Panel Paper: Can Informational Interventions be Effective Policy Tools? the Example of the Social Security Statement

Friday, November 9, 2018
Madison B - Mezz Level (Marriott Wardman Park)

*Names in bold indicate Presenter

Barbara A. Smith, Social Security Administration and Kenneth Couch, University of Connecticut


Increasing budget deficits and declining retirement savings present policy makers with difficult choices. Reducing the deficit by increasing taxes worsens American workers’ retirement security by making it more difficult to save for retirement. Reducing entitlements worsens workers’ retirement security because most Americans rely heavily on Social Security for their retirement income. What if there were a policy tool that could both reduce the deficit and increase the retirement security of workers? We argue that there is such a policy tool—an informational intervention known as the Social Security Statement (Statement).

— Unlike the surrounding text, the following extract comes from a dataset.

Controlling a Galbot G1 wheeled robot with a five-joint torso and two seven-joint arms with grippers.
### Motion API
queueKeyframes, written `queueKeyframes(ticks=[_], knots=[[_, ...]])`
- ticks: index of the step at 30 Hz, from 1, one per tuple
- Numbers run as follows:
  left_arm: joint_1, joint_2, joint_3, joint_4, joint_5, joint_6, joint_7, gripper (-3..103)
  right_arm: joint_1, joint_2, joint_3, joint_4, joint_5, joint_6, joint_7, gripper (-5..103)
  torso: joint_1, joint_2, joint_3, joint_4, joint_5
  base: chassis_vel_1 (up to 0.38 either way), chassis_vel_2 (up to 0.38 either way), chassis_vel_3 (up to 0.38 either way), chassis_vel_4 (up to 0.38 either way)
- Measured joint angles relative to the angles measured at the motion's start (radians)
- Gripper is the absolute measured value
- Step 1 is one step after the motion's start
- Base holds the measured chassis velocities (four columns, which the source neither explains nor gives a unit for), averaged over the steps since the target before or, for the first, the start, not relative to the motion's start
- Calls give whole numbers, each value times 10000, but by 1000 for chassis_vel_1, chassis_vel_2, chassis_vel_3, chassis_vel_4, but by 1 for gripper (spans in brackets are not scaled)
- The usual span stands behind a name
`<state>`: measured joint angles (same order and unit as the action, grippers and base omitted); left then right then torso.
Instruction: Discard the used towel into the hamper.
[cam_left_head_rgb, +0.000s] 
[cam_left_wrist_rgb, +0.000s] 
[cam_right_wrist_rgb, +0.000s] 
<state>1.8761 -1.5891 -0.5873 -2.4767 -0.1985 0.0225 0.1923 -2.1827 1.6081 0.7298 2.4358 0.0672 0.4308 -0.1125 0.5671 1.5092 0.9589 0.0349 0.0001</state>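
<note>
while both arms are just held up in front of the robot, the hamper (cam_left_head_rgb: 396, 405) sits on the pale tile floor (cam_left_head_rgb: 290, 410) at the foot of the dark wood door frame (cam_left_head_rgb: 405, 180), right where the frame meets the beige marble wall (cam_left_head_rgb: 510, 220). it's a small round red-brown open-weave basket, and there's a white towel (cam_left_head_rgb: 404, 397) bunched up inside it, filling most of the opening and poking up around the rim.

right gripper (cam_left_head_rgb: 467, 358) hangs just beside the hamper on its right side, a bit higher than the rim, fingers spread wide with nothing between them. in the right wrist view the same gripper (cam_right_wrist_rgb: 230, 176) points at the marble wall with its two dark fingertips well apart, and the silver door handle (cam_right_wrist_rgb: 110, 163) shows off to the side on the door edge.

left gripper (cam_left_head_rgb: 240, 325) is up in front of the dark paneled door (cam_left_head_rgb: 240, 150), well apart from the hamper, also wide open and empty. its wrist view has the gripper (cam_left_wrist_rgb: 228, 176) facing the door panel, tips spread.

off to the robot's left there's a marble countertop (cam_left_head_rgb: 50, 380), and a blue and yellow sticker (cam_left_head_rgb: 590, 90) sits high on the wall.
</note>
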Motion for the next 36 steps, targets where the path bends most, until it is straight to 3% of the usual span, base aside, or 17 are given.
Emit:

The Social Security Administration (SSA) began mailing earnings and estimated-benefit statements to workers in 1995. One of the primary purposes of these statements was to provide workers with information on their Social Security benefits and to help them plan their financial futures. The Statement, the largest customized mailing ever undertaken by a federal agency, is widely acknowledged as one of the most important of federal government communications with the public.

Other researchers find that Statement receipt increases the public’s knowledge of Social Security programs and benefits but has no effect on when individuals claim benefits. Our research is the first to find an effect of the Statement on behavior. We use administrative data from the Social Security Administration to estimate linear probability models for cohorts of individuals who turn age 62 in calendar years 1975 through 2007. Our model contrasts the behavior of individuals who received a Statement with those who did not to estimate the impact of Statement receipt on the age at which benefits are claimed.

We find that receipt of the Statement resulted in a significant decline in the likelihood of benefit claiming at earlier ages, such as 62 or 63, and a significant increase in the likelihood of claiming at later ages such as 65. This effect of Statement receipt on benefit claiming tended to be greater for men and for whites and also varied by earnings level. Delaying claiming results in higher monthly benefits for the rest of the claimant’s life. Statistics from SSA show that Social Security benefits represent a significant proportion of retirement income for most workers. For example, Social Security benefits represent more than 80 percent of retirement income for low-income seniors and 66 percent of retirement income for middle-income seniors. Thus, such an informational intervention has the potential to increase retirement security for a large number of Americans.

We also find that Statement receipt increased the likelihood of greater labor force attachment at ages 62 through 70. This effect of Statement receipt was similar across gender and race. More time spent in the labor force results in more years of earnings and, consequently, increased tax revenue from both income and payroll taxes. All other things equal, this increase in tax revenue would reduce the deficit. An implication of our findings is that low-cost informational interventions, in addition to direct policy levers, might be an effective policy tool to both increase the retirement security of older Americans and to reduce the deficit.